While application of sound ergonomic principles benefits all workers, the following actions can be considered when modifying a pregnant worker’s job.
- Assign less physical tasks
- Restrict lifting to 25 pounds
- Adjust work (e.g., flexible scheduling, day shift rather than night)
- Vary tasks to avoid static posture
- Install foot rests (for seated and standing workers) so that one foot can be alternately raised
- Adjust height of work surfaces and chairs. (Women late in pregnancy may prefer a considerably lower table height than common guideline heights)
- Limit standing time to less than three hours a day.
- Modify break schedule (e.g., shorter, more frequent breaks)
- Reduce amount of work performed at heights (such as on ladders or steps tools).
- Ensure good support is provided to the lower back for seated work
- Provide chairs for seated workers that have a seat width, which allow semi-abduction of the legs with the feet flat on the floor.
- Keep work areas as close as possible to the body
- Adjustable seats
- More space for moving around
- Obstacles, particularly low objects should be avoided
Further steps can be taken to help reduce the presence of back pain:
Inform employees to try to maintain good posture
Encourage employees to wear low-heeled (or no heeled) shoes.
Provide the best, ergonomically correct chair possible. The chair should have multiple controls that allow the user to adjust the back height, lumbar support, tilt, arm rest angle and height.
The American Medical Association (AMA) suggests that physicians encourage employers to accommodate a pregnant woman’s increased physical requirements including:
- Modification of the work schedule to accommodate breaks every few hours
- Encouraging and providing the opportunity for adequate hydration
- Regularly varying work positions with sitting, standing and walking
- Minimizing heavy lifting especially if associated with bending
One example of a successful ergonomic improvement can be seen in the Healthcare industry. In the health care industry, “zero-lift” programs have helped to reduce the number of back injuries. Within the healthcare industry, workers routinely lift and move patients whose weights are greater than the strengths of may workers. Lifting patients causes high compressive forces on the lower back. Add this to the fact that patients may be unpredictable in their movements that can cause unexpected stresses on the body. “Zero-lift” programs replace manual lifting of patients with battery operated hoists and other similar devices used for moving patients from one location to another. These programs have been found to be highly successful. In one study including 7 nursing homes and one hospital, the number of injuries from patient transfers decreased by 86%. This program not only helped all workers to have fewer back injuries but also allowed pregnant workers to stay on the job longer,
How Long Should the Pregnant Employee Work?

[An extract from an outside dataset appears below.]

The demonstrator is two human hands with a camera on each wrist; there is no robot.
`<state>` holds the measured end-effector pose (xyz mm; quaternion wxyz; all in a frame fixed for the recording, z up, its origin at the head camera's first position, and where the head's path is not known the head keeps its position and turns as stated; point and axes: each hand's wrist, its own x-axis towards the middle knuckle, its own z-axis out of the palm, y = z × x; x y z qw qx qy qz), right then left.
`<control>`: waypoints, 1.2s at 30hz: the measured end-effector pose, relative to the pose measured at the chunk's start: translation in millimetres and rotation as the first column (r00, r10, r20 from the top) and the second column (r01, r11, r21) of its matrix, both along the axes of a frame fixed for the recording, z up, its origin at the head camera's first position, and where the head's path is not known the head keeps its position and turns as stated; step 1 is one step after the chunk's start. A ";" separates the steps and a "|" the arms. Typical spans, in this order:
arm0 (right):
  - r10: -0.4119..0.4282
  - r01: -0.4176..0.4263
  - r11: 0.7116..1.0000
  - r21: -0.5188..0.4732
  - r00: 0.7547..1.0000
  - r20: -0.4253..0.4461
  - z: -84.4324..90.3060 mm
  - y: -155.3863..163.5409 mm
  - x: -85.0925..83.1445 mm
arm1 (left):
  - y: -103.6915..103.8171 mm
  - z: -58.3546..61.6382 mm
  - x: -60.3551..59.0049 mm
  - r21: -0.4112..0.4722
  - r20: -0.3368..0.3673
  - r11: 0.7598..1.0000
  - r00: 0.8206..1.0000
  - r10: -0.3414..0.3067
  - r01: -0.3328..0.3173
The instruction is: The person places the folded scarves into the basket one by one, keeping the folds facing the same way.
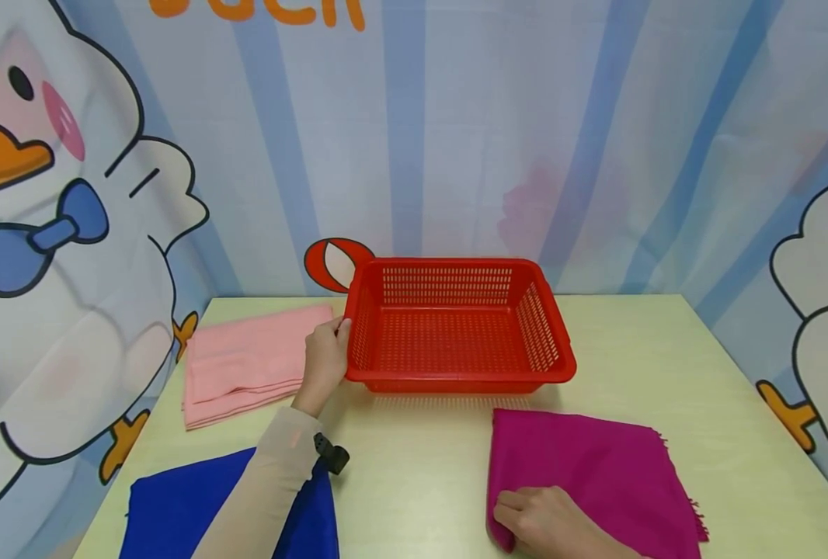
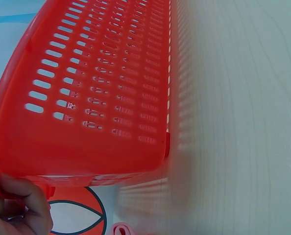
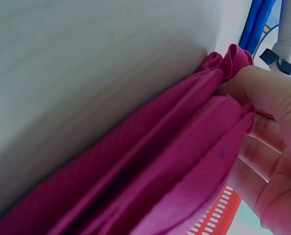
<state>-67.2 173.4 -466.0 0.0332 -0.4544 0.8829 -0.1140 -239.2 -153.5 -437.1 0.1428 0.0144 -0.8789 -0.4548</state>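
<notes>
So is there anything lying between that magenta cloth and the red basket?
Nothing visible. The magenta cloth, gripped by the right hand, lies just in front of the red basket, with only bare table between them. The basket looks empty.

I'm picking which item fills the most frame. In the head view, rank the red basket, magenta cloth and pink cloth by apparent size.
1. red basket
2. magenta cloth, near the camera, so close to the basket
3. pink cloth

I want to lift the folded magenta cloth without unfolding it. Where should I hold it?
Grip the magenta cloth at its near-left corner, coming from the front, where the right hand already pinches it: the right wrist view shows its folded layers stacked together there.
</notes>
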 end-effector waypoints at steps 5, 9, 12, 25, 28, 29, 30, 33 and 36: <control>0.007 -0.007 1.000 0.001 1.000 0.020 -1.0 -4.1 -0.2 | -0.1 0.2 -0.1 0.005 -0.002 1.000 1.000 0.001 -0.001; 0.053 -0.054 0.998 -0.018 0.998 -0.045 -2.5 -6.6 -1.5 | -1.1 0.5 -0.5 0.012 -0.001 1.000 1.000 0.005 -0.005; 0.079 -0.082 0.996 -0.040 0.993 -0.083 -3.9 -8.2 -2.1 | -1.6 0.8 -0.3 0.011 0.000 1.000 1.000 0.009 -0.009; 0.145 -0.163 0.983 -0.083 0.971 -0.192 -9.0 -13.8 -2.4 | 0.5 0.7 -0.4 0.005 0.006 1.000 1.000 0.014 -0.014; 0.143 -0.161 0.984 -0.081 0.972 -0.186 -9.1 -15.3 -2.2 | 0.3 0.3 -0.9 0.004 0.007 1.000 1.000 0.013 -0.013; 0.143 -0.160 0.984 -0.084 0.973 -0.181 -9.1 -15.9 -2.0 | 0.2 0.1 -1.1 0.004 0.007 1.000 1.000 0.012 -0.012; 0.143 -0.161 0.983 -0.086 0.972 -0.188 -9.2 -16.4 -1.9 | 0.2 0.0 -1.2 0.005 0.008 1.000 1.000 0.010 -0.010; 0.146 -0.170 0.981 -0.096 0.965 -0.217 -9.8 -18.0 -1.4 | 0.1 -0.3 -1.3 0.007 0.011 1.000 1.000 0.006 -0.006; 0.150 -0.175 0.980 -0.096 0.963 -0.225 -9.7 -18.7 -1.4 | 0.0 0.1 -1.2 0.003 0.005 1.000 1.000 0.004 -0.004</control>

The following guidelines have been proposed. The length of time a pregnant woman is allowed to continue working is often a judgment call made by the women’s obstetrician. With every aspect of dealing with the pregnant worker, it is important to remember that each pregnancy and each woman is different and there are no cookie-cutter solutions to anything. By applying sound ergonomic principles, the safety practitioner will not only be helping to reduce workplace risks facing the pregnant woman, and possibly her unborn child, but will most likely be improving the workplace conditions for everyone.
Pregnant workers require extra attention with respect to potential ergonomic hazards that are either created or exacerbated by pregnancy. Thus, when a pregnancy is first reported, the safety professional must work with the occupational nurse/physician, employee and her physician to assess these hazards. Appropriate accommodations can prevent injuries, enhance employee’s comfort, and help her better handle the stress of work combined with the physical changes related to pregnancy.